Der Nutzen von gemeinsamem Lesen geht weit über bloße Unterhaltung hinaus. Die allgemeinen (Vor-)Lesefähigkeiten werden verbessert, das Selbstbewusstsein durch Wortbeiträge und Vorlesen vor der Gruppe gestärkt. Und der Austausch über die gelesenen Texte, bei denen oftmals auch über persönliche Erfahrungen gesprochen wird, ist der Selbstreflexion förderlich.

Auch die Gesundheit profitiert von Lesen in der Gruppe, selbst bei handfesten Erkrankungen. So untersuchte die University of Liverpool die Wirksamkeit regelmäßiger Besuche von Shared-Reading-Treffen bei der Bekämpfung chronischer Schmerzen (Migräne, Kopfschmerzen, Rückenschmerzen).

Dazu wurde die Testgruppe zweigeteilt: Eine Hälfte der Patienten besuchte eine konventionelle kognitive Verhaltenstherapie, die andere Hälfte praktizierte Shared Reading. Als Lektüre dienten dabei ausgewählte Texte, die Reflexion von Arbeit, Freunde und Familie – kurz: des eigen Lebens – beflügeln sollte. Alle Studienteilnehmer führten Tagebuch, in dem sie auch ihre Gemütszustände unmittelbar vor und nach Sitzungen notierten.

Gemeinsames Lesen bekämpft Ursachen chronischer Schmerzen

Aus der Auswertung der Tagebücher schlussfolgerten die Forscher, Shared Reading helfe den Teilnehmern, diejenigen Emotionen zu adressieren, die verantwortlich für ihre chronischen Schmerzen sein könnten. Den Teilnehmern der kognitiven Verhaltenstherapie hingegen sei “nur” geholfen worden, mit diesen negativen Emotionen umzugehen. Im Vergleich sei der Vorteil bei gemeinsamem Lesen, dass Erfahrungen aus dem ganzen Leben aufbereitet würden und nicht nur ein bestimmter “schmerzvoller” Zeitpunkt.

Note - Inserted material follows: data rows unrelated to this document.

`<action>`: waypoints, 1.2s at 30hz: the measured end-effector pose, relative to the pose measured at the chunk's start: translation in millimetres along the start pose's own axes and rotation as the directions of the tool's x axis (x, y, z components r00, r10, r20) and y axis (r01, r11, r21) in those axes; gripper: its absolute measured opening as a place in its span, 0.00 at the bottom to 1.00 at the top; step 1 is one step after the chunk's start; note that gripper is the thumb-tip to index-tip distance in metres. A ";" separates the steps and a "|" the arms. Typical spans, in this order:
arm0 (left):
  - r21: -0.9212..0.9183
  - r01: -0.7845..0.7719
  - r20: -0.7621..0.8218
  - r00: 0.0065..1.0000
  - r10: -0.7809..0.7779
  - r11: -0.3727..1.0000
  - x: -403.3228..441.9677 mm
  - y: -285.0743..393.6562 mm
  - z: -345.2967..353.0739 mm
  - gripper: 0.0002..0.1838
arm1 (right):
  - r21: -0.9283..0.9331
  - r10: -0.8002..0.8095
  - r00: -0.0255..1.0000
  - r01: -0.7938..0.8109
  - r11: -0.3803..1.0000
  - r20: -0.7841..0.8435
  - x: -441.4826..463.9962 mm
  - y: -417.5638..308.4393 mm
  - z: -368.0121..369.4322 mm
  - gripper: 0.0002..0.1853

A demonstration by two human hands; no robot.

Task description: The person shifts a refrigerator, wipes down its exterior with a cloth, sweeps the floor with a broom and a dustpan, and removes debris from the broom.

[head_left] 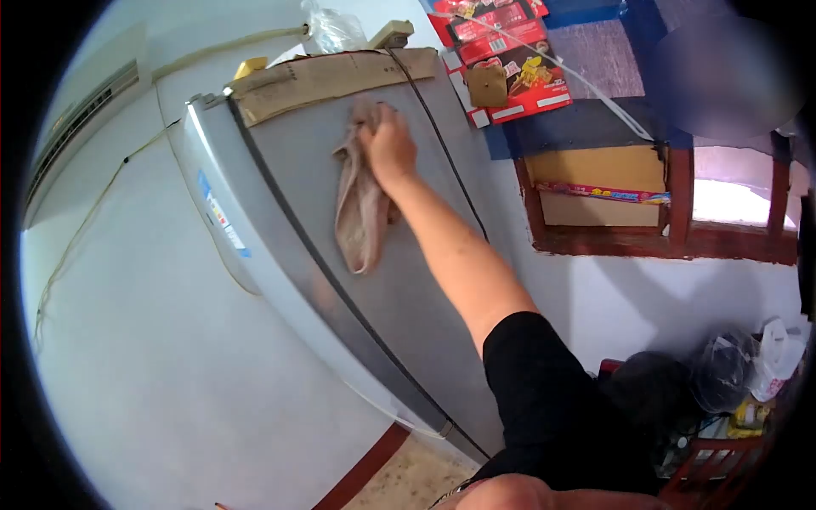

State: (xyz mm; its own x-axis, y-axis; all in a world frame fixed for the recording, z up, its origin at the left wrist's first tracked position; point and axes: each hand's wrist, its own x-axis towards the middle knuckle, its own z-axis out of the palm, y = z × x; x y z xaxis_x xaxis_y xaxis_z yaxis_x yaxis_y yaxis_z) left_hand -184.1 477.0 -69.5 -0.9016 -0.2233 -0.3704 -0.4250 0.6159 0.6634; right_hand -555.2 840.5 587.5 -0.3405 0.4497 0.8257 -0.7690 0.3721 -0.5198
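Note:
My right hand [389, 149] is raised high against the grey side panel [391, 314] of a refrigerator. Its fingers are closed on a crumpled, brownish-pink cloth [361, 217], which hangs down along the panel. Folded cardboard [331, 83] lies along the top edge, just above the hand. A black cable [442, 140] runs down the panel to the right of the hand. At the bottom edge, a rounded part of my left hand or arm [501, 491] shows; its fingers cannot be made out.
A clear plastic bag [333, 30] and a pale block [391, 34] sit on top of the refrigerator. A red printed carton [523, 72] hangs at the wooden-framed window [599, 242]. Bags [775, 361] are piled by a red chair [718, 463] at lower right.

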 end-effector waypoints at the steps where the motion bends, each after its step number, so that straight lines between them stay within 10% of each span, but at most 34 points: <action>1: -0.004 0.002 -0.007 1.000 -0.002 1.000 1.5 8.0 1.5 0.24 | 0.005 0.012 1.000 -0.012 1.000 0.008 1.6 21.7 -3.8 0.26; 5: -0.020 0.003 -0.037 0.999 -0.004 1.000 7.0 31.7 13.1 0.23 | 0.018 0.014 0.998 -0.016 1.000 0.066 -39.7 100.8 -25.8 0.28; 12: -0.053 -0.066 -0.083 0.995 0.061 0.996 28.8 51.7 42.8 0.22 | 0.036 0.446 0.804 -0.498 0.866 0.393 -185.9 236.2 -118.1 0.24; 16: -0.086 -0.116 -0.113 0.988 0.106 0.989 41.9 52.5 60.0 0.21 | 0.271 0.311 0.917 -0.374 0.887 0.248 -65.3 166.6 -149.8 0.20; 22: -0.168 -0.353 -0.208 0.925 0.317 0.920 78.5 -1.7 101.1 0.20 | 0.420 -0.343 0.938 0.293 0.859 0.047 129.0 86.8 -107.7 0.21; 25: 0.723 -0.156 -0.310 0.797 0.518 0.673 158.5 -26.3 182.9 0.19 | 0.353 -0.344 0.937 0.301 0.886 0.066 159.4 68.5 -55.4 0.29; 26: 0.065 -0.144 -0.186 0.970 0.154 0.987 122.8 -61.5 144.4 0.19 | 0.238 -0.340 0.940 0.322 0.916 0.038 163.8 74.9 -29.6 0.31; 30: 0.034 -0.086 -0.103 0.991 0.090 0.996 83.4 -7.6 83.0 0.19 | -0.084 -0.262 0.964 0.265 0.961 0.047 133.1 78.1 3.5 0.34; 36: 0.151 -0.265 -0.005 0.963 0.269 0.952 -4.0 149.7 -36.8 0.19 | -0.008 -0.298 0.950 0.298 0.954 -0.090 118.9 94.2 10.1 0.30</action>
State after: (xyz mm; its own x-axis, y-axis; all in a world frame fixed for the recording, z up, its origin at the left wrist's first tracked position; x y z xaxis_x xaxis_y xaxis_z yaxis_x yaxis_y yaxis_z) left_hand -247.1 542.2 55.2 -0.9832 -0.0532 -0.1748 -0.1534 0.7599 0.6317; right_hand -673.6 920.8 638.9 -0.0462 0.3894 0.9199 -0.8311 0.4959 -0.2516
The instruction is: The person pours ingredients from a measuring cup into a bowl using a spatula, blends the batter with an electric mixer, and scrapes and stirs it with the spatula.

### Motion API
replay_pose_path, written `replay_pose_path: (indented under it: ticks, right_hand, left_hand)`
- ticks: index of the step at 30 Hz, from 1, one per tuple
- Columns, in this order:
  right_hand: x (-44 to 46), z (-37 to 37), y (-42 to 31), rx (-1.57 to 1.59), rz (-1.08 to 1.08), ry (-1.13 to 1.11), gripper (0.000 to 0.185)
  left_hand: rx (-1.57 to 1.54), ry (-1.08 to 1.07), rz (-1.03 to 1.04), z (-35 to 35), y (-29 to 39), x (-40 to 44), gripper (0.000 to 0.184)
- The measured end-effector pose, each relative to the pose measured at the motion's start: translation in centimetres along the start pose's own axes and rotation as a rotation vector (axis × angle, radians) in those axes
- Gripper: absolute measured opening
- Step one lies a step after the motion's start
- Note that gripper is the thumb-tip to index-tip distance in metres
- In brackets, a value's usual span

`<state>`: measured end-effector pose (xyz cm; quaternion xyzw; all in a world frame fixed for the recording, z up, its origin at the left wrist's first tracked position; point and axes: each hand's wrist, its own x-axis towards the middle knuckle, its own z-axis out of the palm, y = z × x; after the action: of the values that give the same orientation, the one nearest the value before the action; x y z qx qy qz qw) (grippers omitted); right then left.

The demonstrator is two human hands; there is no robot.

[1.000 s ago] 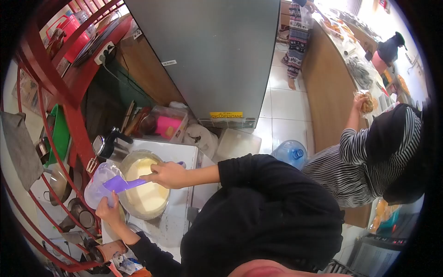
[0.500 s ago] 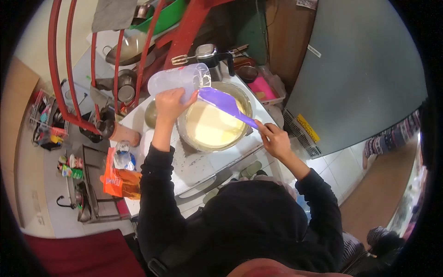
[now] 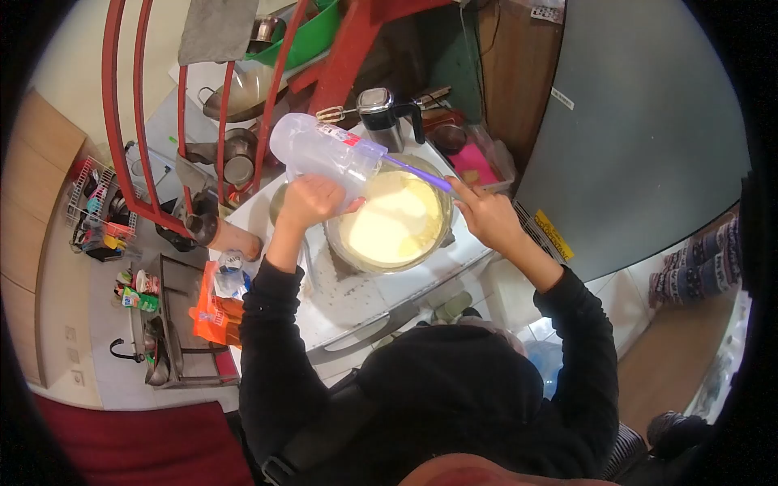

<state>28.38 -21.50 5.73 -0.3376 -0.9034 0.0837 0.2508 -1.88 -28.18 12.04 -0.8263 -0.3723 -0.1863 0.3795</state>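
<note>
My left hand (image 3: pixel 312 201) is closed round a clear plastic measuring jug (image 3: pixel 328 150), tipped on its side with its mouth towards the bowl. A purple spatula (image 3: pixel 419 172) is in my right hand (image 3: pixel 489 217), its fingers wrapped on the handle. The spatula's head reaches into the jug's mouth and is mostly hidden by the jug wall. Beneath both, a large glass bowl (image 3: pixel 444 236) holds pale yellow batter (image 3: pixel 387 223). It stands on a white table (image 3: pixel 356 301).
Behind the bowl stands a black and silver hand mixer (image 3: pixel 381 117) with wire beaters. An orange packet (image 3: pixel 212 312) lies on the table's left edge. Red metal bars (image 3: pixel 121 105) rise at left. A grey fridge (image 3: pixel 648 146) stands right, near a plastic tub (image 3: pixel 490 166) with a pink item.
The jug is tilted further, its base raised. The spatula's head has moved from outside the rim into the jug's mouth. The view has shifted slightly.
</note>
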Motion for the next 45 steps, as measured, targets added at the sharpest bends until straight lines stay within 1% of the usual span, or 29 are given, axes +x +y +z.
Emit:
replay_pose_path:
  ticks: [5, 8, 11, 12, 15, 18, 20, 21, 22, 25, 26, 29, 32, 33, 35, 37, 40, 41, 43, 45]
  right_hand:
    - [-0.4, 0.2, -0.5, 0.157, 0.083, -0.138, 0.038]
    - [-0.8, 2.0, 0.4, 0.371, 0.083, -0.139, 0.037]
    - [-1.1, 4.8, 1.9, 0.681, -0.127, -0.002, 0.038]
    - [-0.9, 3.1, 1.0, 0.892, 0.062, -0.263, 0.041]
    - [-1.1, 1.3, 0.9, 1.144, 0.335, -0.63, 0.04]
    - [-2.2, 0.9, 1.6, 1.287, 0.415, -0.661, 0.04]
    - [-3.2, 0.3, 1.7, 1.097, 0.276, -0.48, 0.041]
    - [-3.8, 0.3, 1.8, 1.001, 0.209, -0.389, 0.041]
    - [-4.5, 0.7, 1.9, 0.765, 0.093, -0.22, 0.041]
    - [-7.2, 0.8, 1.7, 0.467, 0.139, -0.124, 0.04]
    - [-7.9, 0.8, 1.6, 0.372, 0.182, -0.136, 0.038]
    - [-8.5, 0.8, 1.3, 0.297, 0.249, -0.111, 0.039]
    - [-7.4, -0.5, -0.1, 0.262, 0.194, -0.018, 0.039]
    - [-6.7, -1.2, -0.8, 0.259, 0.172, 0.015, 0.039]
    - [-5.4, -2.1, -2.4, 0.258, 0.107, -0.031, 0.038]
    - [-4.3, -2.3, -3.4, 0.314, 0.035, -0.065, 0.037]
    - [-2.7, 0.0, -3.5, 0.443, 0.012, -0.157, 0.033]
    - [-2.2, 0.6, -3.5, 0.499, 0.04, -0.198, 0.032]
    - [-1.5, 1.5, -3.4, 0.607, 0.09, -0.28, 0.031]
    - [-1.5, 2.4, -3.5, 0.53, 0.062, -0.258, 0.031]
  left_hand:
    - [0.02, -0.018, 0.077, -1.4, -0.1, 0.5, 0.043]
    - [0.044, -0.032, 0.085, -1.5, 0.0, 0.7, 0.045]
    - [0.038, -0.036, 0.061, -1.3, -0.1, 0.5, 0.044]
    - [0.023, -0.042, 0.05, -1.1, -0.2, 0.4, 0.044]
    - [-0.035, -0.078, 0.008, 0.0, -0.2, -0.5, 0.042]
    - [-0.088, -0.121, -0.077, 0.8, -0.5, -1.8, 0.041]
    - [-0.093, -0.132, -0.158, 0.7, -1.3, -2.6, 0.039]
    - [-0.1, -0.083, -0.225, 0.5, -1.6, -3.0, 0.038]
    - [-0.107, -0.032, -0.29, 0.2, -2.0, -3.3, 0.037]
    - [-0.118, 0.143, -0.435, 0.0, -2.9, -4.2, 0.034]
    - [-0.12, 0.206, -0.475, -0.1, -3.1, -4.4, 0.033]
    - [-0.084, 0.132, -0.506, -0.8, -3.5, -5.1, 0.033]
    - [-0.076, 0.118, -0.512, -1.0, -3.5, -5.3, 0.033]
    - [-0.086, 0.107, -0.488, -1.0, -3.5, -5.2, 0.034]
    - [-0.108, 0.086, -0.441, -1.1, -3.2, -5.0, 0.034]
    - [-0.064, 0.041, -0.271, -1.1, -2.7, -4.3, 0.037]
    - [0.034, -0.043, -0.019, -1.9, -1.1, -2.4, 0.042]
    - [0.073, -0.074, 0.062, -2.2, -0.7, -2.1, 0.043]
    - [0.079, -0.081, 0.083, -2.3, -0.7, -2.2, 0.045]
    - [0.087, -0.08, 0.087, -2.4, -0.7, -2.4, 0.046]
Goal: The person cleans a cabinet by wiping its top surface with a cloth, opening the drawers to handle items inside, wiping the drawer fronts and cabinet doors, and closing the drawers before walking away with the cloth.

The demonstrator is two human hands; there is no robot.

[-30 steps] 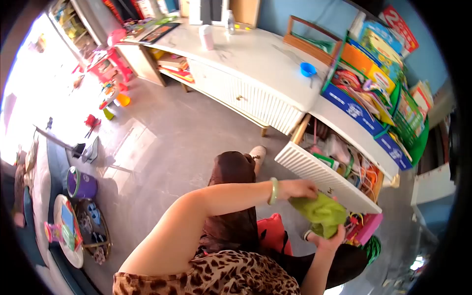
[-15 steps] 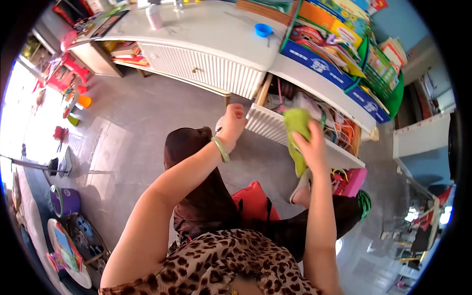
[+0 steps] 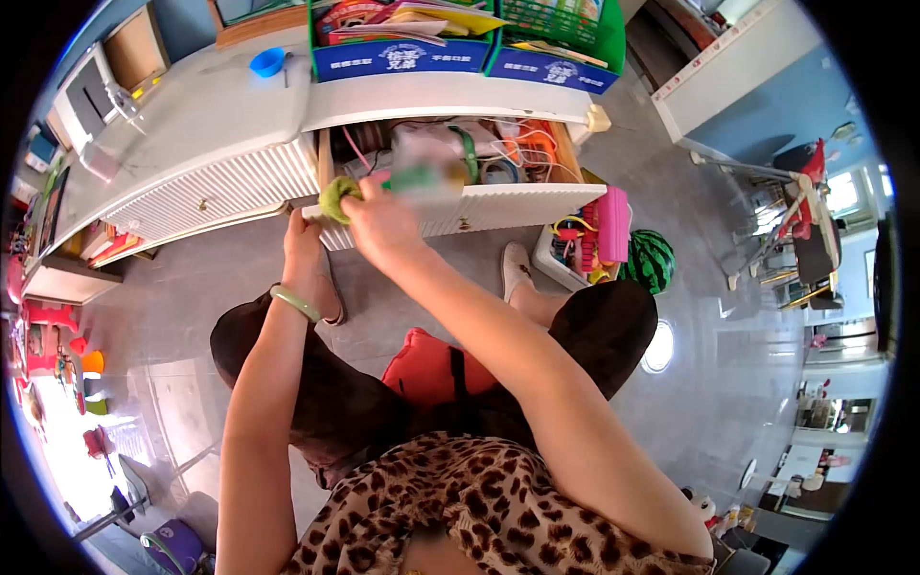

Studienleiterin Dr. Josie Billington bilanzierte, gemeinsames Lesen könne gerade als längere Sicht dabei helfen, die Ursachen emotionaler und im Zuge dessen körperlicher Schmerzen zu bekämpfen, anstatt sich nur mit den Folgen auseinanderzusetzen. Dazu profitieren Schmerzpatienten natürlich genauso wie alle anderen auch von den grundsätzlichen Vorzügen von Shared Reading, die sich aus einem positiven Austausch in der Gruppe ergeben. Und die solche Lesekreise zu einem interessanten Modell machen, das sich gerne noch mehr verbreiten darf.